=== Section Start ===

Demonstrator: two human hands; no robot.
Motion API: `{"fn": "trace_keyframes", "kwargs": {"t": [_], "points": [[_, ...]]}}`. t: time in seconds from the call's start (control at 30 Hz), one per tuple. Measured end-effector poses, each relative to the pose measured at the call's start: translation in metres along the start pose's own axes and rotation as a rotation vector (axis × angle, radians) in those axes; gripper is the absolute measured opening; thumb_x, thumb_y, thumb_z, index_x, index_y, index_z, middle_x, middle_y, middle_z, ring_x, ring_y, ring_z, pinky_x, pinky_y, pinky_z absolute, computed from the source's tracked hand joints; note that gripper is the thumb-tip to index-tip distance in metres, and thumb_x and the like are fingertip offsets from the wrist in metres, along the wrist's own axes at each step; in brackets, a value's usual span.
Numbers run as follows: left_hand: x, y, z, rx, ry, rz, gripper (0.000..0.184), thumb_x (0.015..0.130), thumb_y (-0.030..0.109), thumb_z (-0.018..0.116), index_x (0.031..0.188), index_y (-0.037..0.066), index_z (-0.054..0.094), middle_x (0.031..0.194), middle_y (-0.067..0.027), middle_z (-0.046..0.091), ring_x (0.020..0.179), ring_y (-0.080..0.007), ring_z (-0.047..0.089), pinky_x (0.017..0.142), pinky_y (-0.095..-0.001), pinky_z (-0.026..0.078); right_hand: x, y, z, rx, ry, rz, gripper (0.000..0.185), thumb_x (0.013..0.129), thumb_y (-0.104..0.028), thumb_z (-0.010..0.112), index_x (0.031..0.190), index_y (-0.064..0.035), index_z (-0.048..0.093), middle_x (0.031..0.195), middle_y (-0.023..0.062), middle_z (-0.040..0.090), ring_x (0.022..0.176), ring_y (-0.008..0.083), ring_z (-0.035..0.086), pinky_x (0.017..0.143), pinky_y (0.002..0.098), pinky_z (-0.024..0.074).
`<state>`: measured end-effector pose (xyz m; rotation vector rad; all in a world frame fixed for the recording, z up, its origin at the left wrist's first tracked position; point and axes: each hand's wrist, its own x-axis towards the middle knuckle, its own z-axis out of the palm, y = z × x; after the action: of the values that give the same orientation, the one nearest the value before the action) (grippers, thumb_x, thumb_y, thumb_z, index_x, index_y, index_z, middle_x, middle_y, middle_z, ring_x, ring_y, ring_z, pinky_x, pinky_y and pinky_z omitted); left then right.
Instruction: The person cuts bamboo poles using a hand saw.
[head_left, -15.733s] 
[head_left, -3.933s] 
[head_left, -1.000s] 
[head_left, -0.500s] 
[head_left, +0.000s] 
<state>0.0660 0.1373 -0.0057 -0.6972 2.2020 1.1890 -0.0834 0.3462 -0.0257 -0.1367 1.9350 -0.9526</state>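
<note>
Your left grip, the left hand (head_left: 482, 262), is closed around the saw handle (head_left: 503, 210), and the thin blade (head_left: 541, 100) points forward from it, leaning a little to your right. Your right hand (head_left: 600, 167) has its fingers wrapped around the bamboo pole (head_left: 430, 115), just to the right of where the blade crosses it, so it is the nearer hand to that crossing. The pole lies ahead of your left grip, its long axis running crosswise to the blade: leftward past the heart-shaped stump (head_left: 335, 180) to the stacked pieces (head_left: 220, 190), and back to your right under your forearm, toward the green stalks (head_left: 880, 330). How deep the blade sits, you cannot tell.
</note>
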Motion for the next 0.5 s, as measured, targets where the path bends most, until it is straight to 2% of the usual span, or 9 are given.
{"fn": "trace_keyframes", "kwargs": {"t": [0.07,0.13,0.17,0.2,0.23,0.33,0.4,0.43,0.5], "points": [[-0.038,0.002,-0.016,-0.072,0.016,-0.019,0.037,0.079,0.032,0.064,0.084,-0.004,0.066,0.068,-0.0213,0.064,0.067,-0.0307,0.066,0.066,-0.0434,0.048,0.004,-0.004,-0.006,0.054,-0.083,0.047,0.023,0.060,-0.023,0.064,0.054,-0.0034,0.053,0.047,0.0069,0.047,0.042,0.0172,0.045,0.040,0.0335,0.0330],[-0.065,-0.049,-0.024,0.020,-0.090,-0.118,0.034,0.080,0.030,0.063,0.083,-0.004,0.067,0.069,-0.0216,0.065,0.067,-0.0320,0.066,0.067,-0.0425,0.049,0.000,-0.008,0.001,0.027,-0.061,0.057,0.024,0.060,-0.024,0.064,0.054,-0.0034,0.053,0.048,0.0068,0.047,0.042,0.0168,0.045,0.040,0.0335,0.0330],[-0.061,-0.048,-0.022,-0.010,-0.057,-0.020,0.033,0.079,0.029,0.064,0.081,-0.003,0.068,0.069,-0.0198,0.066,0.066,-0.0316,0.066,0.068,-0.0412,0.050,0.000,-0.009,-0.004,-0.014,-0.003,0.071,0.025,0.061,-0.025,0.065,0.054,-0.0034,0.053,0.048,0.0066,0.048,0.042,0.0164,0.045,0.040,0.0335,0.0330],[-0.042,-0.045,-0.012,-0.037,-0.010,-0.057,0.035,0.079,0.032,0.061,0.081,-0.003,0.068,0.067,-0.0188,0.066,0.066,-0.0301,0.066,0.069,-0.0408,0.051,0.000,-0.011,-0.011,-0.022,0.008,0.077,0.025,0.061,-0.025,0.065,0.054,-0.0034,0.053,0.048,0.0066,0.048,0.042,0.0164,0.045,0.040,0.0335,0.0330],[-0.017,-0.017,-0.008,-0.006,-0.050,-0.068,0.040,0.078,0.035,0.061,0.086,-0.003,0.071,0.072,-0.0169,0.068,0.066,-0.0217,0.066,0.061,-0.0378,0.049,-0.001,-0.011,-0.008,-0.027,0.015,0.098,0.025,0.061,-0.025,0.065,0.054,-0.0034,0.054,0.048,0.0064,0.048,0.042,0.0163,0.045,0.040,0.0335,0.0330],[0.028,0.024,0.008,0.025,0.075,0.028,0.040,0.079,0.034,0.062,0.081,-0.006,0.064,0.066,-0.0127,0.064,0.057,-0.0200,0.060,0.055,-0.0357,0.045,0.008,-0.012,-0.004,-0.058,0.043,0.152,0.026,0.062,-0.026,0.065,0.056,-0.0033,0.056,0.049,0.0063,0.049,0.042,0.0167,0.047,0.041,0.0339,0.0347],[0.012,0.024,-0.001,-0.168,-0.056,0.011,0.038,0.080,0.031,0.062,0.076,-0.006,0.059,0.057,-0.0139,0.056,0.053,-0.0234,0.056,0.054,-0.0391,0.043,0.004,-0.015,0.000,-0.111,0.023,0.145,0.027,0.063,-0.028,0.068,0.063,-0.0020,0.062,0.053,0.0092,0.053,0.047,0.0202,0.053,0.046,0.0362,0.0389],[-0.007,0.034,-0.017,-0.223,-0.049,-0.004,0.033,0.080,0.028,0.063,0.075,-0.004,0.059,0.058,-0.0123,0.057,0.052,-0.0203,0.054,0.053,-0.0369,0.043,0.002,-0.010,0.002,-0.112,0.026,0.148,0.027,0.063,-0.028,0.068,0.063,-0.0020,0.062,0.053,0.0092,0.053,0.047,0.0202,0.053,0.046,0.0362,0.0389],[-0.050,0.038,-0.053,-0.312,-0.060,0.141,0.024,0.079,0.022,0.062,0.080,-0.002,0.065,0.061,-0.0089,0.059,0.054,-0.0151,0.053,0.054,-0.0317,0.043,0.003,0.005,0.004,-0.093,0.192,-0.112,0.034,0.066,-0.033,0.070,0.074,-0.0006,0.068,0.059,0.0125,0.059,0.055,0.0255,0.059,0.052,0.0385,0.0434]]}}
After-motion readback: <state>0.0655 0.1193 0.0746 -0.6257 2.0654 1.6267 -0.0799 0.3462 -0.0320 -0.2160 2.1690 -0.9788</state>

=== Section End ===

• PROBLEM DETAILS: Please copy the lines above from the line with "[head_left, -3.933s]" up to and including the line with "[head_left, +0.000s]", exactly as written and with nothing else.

• RESULT OF THE TASK:
[head_left, -3.933s] 
[head_left, -1.000s] 
[head_left, -0.500s] 
[head_left, +0.000s] 

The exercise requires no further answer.